Fortifie-toi, Josué, fils de Jotsadak, souverain sacrificateur !
Fortifie-toi, peuple entier du pays ! dit l’Éternel.
Et travaillez ! car je suis avec vous, dit l’Éternel des armées.
5 Je reste fidèle à l’alliance que j’ai faite avec vous quand vous sortîtes de l’Égypte,
et mon esprit est au milieu de vous ; Ne craignez pas !
6 Car ainsi parle l’Éternel des armées : encore un peu de temps, et j’ébranlerai les cieux et la terre, la mer et le sec.
7 J’ébranlerai toutes les nations, les trésors de toutes les nations viendront,
et je remplirai de gloire cette maison, dit l’Éternel des armées.

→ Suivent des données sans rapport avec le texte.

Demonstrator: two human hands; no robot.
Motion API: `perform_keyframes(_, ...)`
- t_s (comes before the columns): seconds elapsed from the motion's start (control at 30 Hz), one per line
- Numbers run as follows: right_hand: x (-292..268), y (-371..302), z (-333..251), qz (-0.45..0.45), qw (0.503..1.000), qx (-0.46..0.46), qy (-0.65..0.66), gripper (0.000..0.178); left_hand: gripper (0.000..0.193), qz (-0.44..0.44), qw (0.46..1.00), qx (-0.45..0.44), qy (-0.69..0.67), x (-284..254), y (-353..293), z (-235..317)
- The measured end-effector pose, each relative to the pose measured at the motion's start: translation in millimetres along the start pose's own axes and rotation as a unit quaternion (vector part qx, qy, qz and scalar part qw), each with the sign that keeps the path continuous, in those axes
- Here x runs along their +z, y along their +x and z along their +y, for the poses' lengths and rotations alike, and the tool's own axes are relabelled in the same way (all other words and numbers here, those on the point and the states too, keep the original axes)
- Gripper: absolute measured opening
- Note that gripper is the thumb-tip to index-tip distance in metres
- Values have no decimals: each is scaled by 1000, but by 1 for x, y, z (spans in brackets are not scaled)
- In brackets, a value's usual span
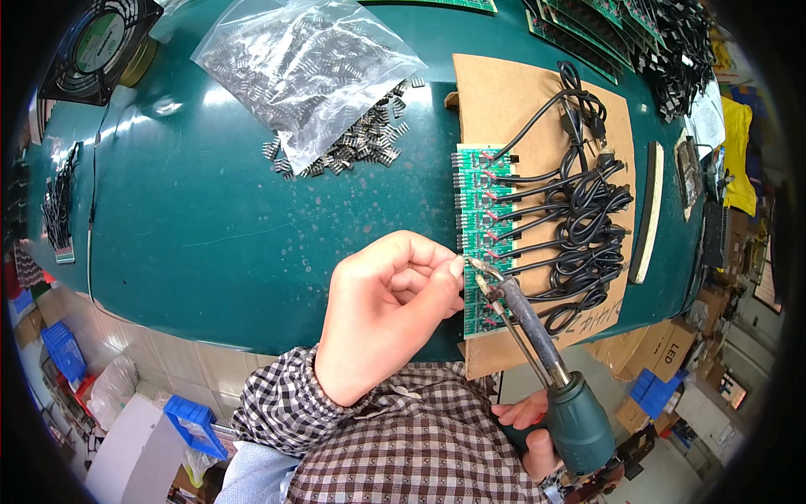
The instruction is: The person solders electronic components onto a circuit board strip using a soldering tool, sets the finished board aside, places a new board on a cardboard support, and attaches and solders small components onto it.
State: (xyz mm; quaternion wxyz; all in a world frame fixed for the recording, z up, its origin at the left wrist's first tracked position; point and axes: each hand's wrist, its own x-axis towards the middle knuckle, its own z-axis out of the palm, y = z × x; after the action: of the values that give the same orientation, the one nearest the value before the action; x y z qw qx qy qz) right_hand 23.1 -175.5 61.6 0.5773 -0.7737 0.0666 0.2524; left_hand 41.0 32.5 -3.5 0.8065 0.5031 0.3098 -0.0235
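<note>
My left hand [374, 307] is closed in a pinch at the left edge of a row of green circuit boards [487, 186]. Whatever lies between its thumb and forefinger is hidden. In my right hand [537, 433] is a soldering iron [531, 323] with a green handle and a thin tube along its shaft. Its tip meets the board row right beside my left fingertips. The boards lie on a brown fibreboard sheet [504, 97]. Small metal pin connectors line much of their left edge, and black cables [588, 223] run off to the right in coils.
Loose pin connectors [361, 149] spill beside a clear plastic bag [298, 71] of more. A black fan [101, 42] stands far left, a cable bundle [59, 206] below it. Stacked circuit boards [579, 42], heaped black cables [680, 63] and a pale strip [646, 214] lie right.
</note>
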Motion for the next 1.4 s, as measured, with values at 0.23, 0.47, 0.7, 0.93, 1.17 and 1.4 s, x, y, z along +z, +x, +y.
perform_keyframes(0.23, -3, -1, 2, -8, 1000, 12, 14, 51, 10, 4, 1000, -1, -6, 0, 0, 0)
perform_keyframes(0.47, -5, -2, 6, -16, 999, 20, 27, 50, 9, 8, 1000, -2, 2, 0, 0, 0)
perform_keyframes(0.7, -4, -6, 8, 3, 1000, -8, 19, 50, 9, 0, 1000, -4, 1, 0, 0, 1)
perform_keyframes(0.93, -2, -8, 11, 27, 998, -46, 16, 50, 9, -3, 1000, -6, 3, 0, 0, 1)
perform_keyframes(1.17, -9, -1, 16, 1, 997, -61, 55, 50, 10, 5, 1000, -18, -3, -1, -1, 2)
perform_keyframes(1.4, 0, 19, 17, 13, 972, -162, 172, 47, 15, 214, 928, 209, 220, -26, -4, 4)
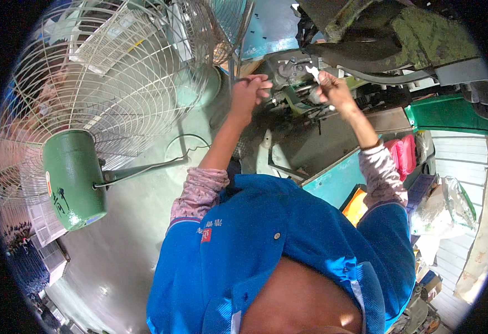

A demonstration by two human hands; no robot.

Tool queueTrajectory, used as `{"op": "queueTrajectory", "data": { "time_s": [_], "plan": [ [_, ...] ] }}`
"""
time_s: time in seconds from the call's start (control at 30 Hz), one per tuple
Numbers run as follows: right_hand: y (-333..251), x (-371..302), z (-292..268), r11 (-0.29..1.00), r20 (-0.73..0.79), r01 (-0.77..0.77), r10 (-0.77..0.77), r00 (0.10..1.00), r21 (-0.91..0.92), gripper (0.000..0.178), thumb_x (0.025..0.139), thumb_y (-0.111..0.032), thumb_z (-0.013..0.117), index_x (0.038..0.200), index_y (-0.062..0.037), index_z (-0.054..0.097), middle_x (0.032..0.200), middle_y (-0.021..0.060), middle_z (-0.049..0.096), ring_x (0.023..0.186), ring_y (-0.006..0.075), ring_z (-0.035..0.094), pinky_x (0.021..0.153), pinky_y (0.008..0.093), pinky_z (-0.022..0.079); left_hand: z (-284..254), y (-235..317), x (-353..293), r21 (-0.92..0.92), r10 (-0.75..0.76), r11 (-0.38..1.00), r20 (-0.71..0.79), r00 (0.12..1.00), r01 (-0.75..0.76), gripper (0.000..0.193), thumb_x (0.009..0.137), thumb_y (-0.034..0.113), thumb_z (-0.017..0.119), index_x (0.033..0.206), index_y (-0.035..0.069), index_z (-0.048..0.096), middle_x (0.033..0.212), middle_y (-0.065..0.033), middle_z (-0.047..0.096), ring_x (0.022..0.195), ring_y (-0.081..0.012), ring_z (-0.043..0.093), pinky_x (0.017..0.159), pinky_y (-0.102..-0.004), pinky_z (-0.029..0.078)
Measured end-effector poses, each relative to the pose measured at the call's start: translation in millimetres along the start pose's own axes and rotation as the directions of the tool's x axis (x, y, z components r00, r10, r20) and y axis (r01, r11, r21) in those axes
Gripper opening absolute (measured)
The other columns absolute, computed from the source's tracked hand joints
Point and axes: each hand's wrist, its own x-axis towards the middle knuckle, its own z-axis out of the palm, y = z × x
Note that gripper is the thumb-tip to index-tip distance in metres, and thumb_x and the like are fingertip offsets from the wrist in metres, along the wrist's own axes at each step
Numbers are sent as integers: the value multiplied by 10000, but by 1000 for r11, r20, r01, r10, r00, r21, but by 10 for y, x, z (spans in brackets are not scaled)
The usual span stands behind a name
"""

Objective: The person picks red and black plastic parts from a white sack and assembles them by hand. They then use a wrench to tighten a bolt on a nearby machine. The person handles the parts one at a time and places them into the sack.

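My right hand (336, 93) is closed around a bright, pale open-ended wrench (314, 73), its forked end showing beyond my fingers. That end is close to a round metal machine part (292, 69), but whether they touch I cannot tell. Left of the machine part, my left hand (249, 96) is held up with its fingers loosely stretched to the right, nothing visible in it. Below and between my hands lies the dark, cluttered mechanism (302, 103) of the machine, with metal rods and fittings; much of it is in shadow.
A large caged fan with a green motor (74, 179) stands close on my left. A dark, worn machine body (400, 42) overhangs at upper right. A light-blue panel (333, 181) and a pink bundle (403, 157) are at right. A cable (191, 146) runs near the fan.
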Motion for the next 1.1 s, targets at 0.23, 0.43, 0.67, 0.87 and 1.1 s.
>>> {"op": "queueTrajectory", "data": {
  "time_s": [0.23,0.43,0.67,0.87,1.1],
  "plan": [
    [-79,499,-413,279,191,318,-399,897,-906,411,893,-424,391,874,-38,532,715,90,580,628,256,516,594,367,422,97,-41,70,36,19,999,53,998,-21,240,879,207,481,1004,28,580,813,-41,653,556,-66,543,432,-188,352],
    [-42,1120,-528,80,364,457,-492,791,-886,392,893,-414,386,912,-45,519,761,94,572,670,260,510,623,371,415,110,-10,96,57,-10,998,-2,1000,10,210,861,174,461,958,24,571,800,-28,649,564,-53,531,447,-177,335],
    [171,1451,-466,26,420,486,-465,780,-874,375,893,-402,380,957,-54,503,815,99,561,719,264,504,657,375,408,105,-30,100,48,-12,999,-17,1000,12,206,866,171,460,956,28,578,810,-41,643,569,-68,531,456,-194,360],
    [258,1644,-378,12,450,511,-456,768,-859,366,893,-393,375,996,-61,490,861,103,552,760,268,498,686,379,402,138,-32,86,45,-27,999,-28,999,28,198,864,163,468,949,29,587,810,-53,635,574,-80,536,476,-204,381],
    [376,1689,-460,15,439,497,-450,778,-867,361,893,-381,369,1041,-69,475,915,108,542,809,273,492,720,384,394,376,57,247,109,183,976,67,981,-190,167,767,133,573,887,23,609,893,-67,632,587,-105,535,538,-242,429]
  ]
}}
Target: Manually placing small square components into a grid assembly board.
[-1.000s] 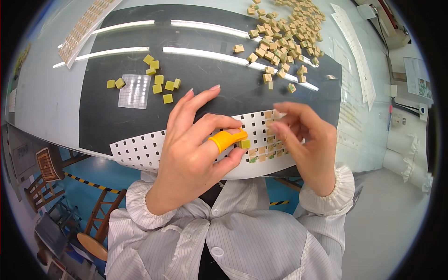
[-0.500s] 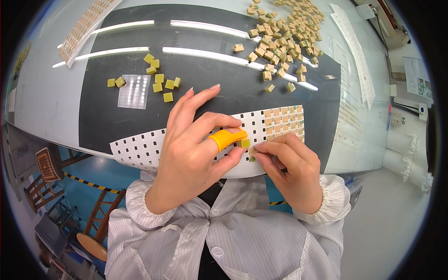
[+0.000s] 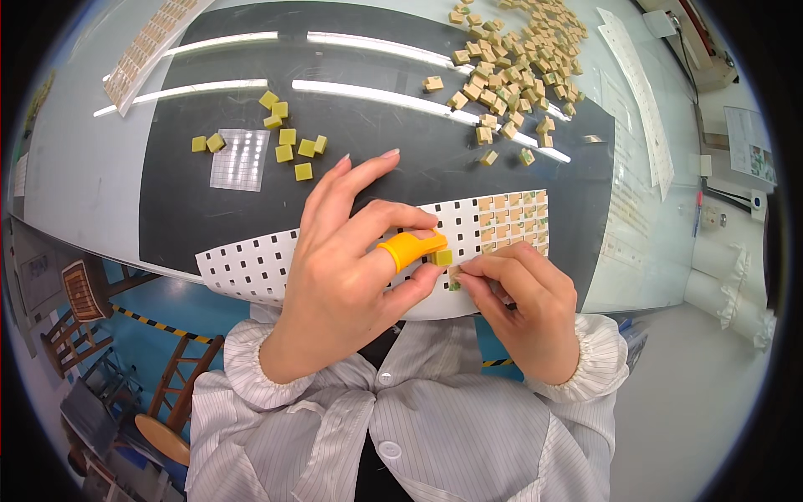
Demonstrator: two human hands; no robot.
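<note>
Across the near edge of the table lies a white sheet (image 3: pixel 253 266) with rows of black square marks. Small tan pieces (image 3: pixel 512 216) with green patches fill several columns at its right end. My left hand (image 3: pixel 330 268) is over the sheet, an orange finger sleeve (image 3: pixel 403 249) on one finger. Its thumb and fingers pinch an olive-green cube (image 3: pixel 442 258); the other fingers stretch out. Beside the cube, my right hand (image 3: pixel 531 293) has thumb and index closed at the edge of a tan-and-green piece (image 3: pixel 454 279) on the sheet. The fingertips partly cover that piece.
Several loose olive-green cubes (image 3: pixel 288 135) lie near a clear gridded square (image 3: pixel 240 161) on the black mat (image 3: pixel 360 125). A large heap of tan pieces (image 3: pixel 519 71) spreads at the far right. Other sheets lie at the far left (image 3: pixel 155 50) and right (image 3: pixel 640 100).
The hands keep nearly the same pose, and the cube stays pinched in my left hand. The whole view has shifted very slightly.
</note>
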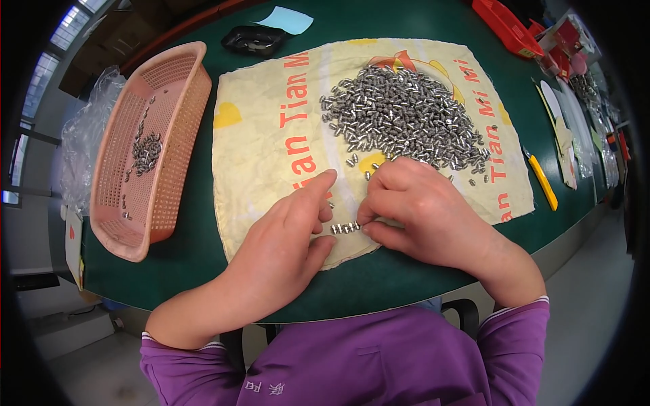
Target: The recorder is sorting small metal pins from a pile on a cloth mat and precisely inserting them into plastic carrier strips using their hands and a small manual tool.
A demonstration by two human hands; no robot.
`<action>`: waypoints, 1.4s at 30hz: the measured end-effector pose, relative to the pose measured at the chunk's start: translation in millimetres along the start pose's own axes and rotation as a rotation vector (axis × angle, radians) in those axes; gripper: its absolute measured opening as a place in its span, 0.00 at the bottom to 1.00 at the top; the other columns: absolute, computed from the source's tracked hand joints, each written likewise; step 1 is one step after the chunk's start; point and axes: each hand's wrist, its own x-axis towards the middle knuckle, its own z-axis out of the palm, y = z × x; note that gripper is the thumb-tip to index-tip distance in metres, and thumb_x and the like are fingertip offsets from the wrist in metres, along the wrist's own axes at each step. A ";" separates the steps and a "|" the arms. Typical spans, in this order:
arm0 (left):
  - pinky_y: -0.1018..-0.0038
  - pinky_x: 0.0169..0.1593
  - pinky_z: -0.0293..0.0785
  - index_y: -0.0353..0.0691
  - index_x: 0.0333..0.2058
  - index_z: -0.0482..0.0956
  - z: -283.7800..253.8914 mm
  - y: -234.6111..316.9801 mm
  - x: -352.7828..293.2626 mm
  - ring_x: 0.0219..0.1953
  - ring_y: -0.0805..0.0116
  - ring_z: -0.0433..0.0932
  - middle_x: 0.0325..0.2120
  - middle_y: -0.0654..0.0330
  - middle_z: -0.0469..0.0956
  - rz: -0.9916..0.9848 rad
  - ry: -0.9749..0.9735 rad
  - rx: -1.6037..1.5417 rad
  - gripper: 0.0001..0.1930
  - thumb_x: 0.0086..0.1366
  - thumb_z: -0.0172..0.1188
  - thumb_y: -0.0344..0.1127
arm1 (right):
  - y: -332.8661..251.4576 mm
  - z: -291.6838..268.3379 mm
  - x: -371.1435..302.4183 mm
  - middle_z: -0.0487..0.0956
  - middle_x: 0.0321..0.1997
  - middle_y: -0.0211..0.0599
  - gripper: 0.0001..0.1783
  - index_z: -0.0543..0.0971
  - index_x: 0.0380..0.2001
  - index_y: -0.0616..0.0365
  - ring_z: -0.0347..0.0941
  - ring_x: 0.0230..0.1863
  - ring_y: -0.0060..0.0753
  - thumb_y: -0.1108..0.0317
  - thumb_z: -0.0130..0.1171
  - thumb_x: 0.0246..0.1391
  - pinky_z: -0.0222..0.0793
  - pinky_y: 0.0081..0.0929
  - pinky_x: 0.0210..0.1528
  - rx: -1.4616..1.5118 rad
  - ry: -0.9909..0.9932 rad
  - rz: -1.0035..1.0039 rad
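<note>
A short row of small shiny metal parts (pixel 345 228), barrel-shaped with grooves, lies near the front edge of a printed cream cloth (pixel 257 169). At the row's right end, my right hand (pixel 426 213) has thumb and fingers pinched on one such part; the fingers partly cover it. My left hand (pixel 284 227) is to the left of the row, thumb and fingers apart, apparently holding nothing. Another metal part shows beside its fingertips. Beyond my hands spreads a large heap of the same metal parts (pixel 399 111), with a few loose ones along its near side.
Left of the cloth stands a pink plastic basket (pixel 193 115) with some metal parts inside, beside clear plastic wrap (pixel 88 145). A black object (pixel 254 40) and pale blue paper (pixel 290 19) lie at the back. To the right are a yellow-handled tool (pixel 543 181) and a red tray (pixel 504 27).
</note>
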 end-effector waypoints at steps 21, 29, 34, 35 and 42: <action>0.75 0.45 0.79 0.38 0.69 0.62 2.1 0.3 -1.2 0.38 0.72 0.81 0.40 0.60 0.83 -0.012 0.038 -0.018 0.38 0.61 0.66 0.18 | -1.6 4.8 -0.8 0.75 0.29 0.35 0.10 0.82 0.30 0.54 0.76 0.36 0.45 0.69 0.72 0.43 0.72 0.41 0.40 0.028 0.021 0.037; 0.76 0.44 0.79 0.37 0.67 0.64 16.5 -10.4 4.0 0.37 0.72 0.81 0.37 0.60 0.83 0.088 0.108 -0.043 0.37 0.60 0.68 0.19 | -3.4 16.8 -2.6 0.75 0.28 0.35 0.10 0.81 0.28 0.54 0.76 0.34 0.44 0.68 0.72 0.42 0.71 0.42 0.37 0.002 0.063 0.019; 0.77 0.43 0.75 0.37 0.68 0.62 20.1 -10.3 3.1 0.37 0.73 0.79 0.35 0.62 0.79 0.082 0.108 -0.066 0.38 0.60 0.68 0.18 | -4.8 17.6 -2.5 0.74 0.27 0.35 0.11 0.79 0.27 0.54 0.75 0.34 0.44 0.68 0.72 0.42 0.71 0.42 0.36 0.017 0.064 0.038; 0.77 0.43 0.75 0.37 0.68 0.62 20.3 -10.4 2.9 0.37 0.73 0.79 0.35 0.62 0.79 0.082 0.107 -0.067 0.38 0.60 0.68 0.18 | -4.9 17.7 -2.6 0.75 0.27 0.35 0.11 0.78 0.27 0.54 0.75 0.34 0.44 0.68 0.72 0.42 0.71 0.42 0.36 0.025 0.058 0.038; 0.78 0.43 0.71 0.38 0.68 0.62 18.4 -8.4 3.9 0.37 0.75 0.75 0.35 0.65 0.76 0.049 0.040 -0.159 0.40 0.58 0.67 0.16 | -5.1 15.7 -3.6 0.75 0.28 0.35 0.11 0.79 0.28 0.53 0.76 0.34 0.44 0.68 0.73 0.42 0.71 0.41 0.36 0.047 0.034 0.033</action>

8 L’argent est à moi, et l’or est à moi, dit l’Éternel des armées.
9 La gloire de cette dernière maison sera plus grande que celle de la première, dit l’Éternel des armées,
Et c’est dans ce lieu que je donnerai la paix, dit l’Éternel des armées ».
Il suffirait de changer quelques noms de ce texte pour l’adapter à notre situation et ainsi nourrir notre réflexion. Ով լսելու ականջ ունի, թող լսԷ » [Que celui qui a des oreilles pour entendre, entende … St Mathieu. 13,9]
Entretenir l’espoir
En 1943, l’archevêque Karékine Hovsépyan - originaire du Karabagh - qui avait participé aux combats de Kars et de Sardarabad, qui avait été condamné à l’exil pour échapper à la répression stalinienne, était élu Catholicos de la Grande Maison de Cilicie. Agé de 76 ans, quittant les Etats-Unis pour rejoindre son siège au Liban, il déclarait au moment d’embarquer : « Գործ կայ, կայ ու կայ » que l’on pourrait traduire : « Du travail ? il y en a, il y en aura encore et toujours ! ».
Ce message est aujourd’hui d’une grande actualité.
La tâche qui nous attend tous est immense.
Retroussons nos manches et mettons nous au travail.
Il y a du travail pour tous, et pendant des années.